I feel your pain, but as long as you have this mentality of 'hoping she does this or feels that' will buy you nothing but more pain.

The fact that she will 'feel' or 'do' something about you is irrelevant. Most likely you and her are done, and it's for the better; ESPECIALLY for you.

So even if she 'feels' different in a few months, doesn't necessarily mean your relationship is going to work out. In fact, 99% says it wouldn't. Most of of the time when an ex comes back it is just for affirmation. They'll stick around for a week or two then come up with some crumby excuse why they can't see you anymore.

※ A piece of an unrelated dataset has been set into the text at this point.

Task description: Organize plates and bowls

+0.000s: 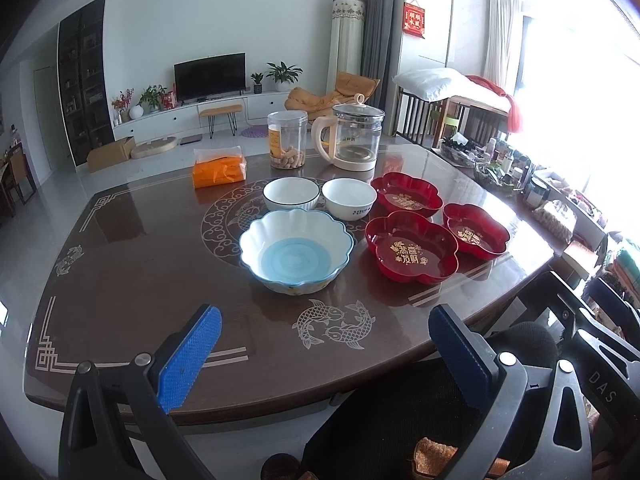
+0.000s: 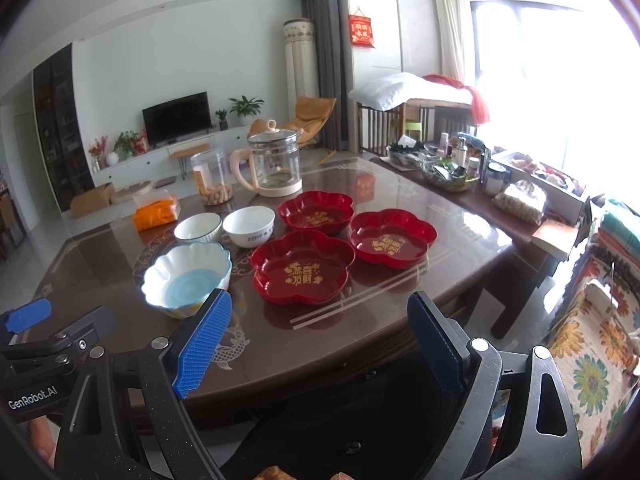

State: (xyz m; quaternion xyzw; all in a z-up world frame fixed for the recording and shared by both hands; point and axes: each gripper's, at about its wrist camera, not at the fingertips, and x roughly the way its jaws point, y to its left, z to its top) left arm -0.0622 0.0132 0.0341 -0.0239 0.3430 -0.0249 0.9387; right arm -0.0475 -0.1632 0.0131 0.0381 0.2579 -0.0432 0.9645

Trust me. I've been through it SO many times with my ex. I'll stop talking to her for months and just when I'm about to start getting serious with another chick, she'll magically pop into my life and try to drag me back in. When I was young and dumb, I'd take these advances and just end up falling for her again. Then she'd tell me she wants to take a break and we wouldn't talk for another few months.

It was a vicious cycle.

It's in your best interest to forget the ways in which you can touch her emotionally again and make her attracted to you; just FORGET it. If she was attracted to you in the first place, she would have stuck with you. Something must have hit her that said, 'hey I want a different kind of guy in my life.' It happens to the best of us.

And you should be thinking the same thing. 'Hey I want a different kind of girl in my life.'

I don't think jumping back into the relationship game is good right now. And match.com has a lot of that.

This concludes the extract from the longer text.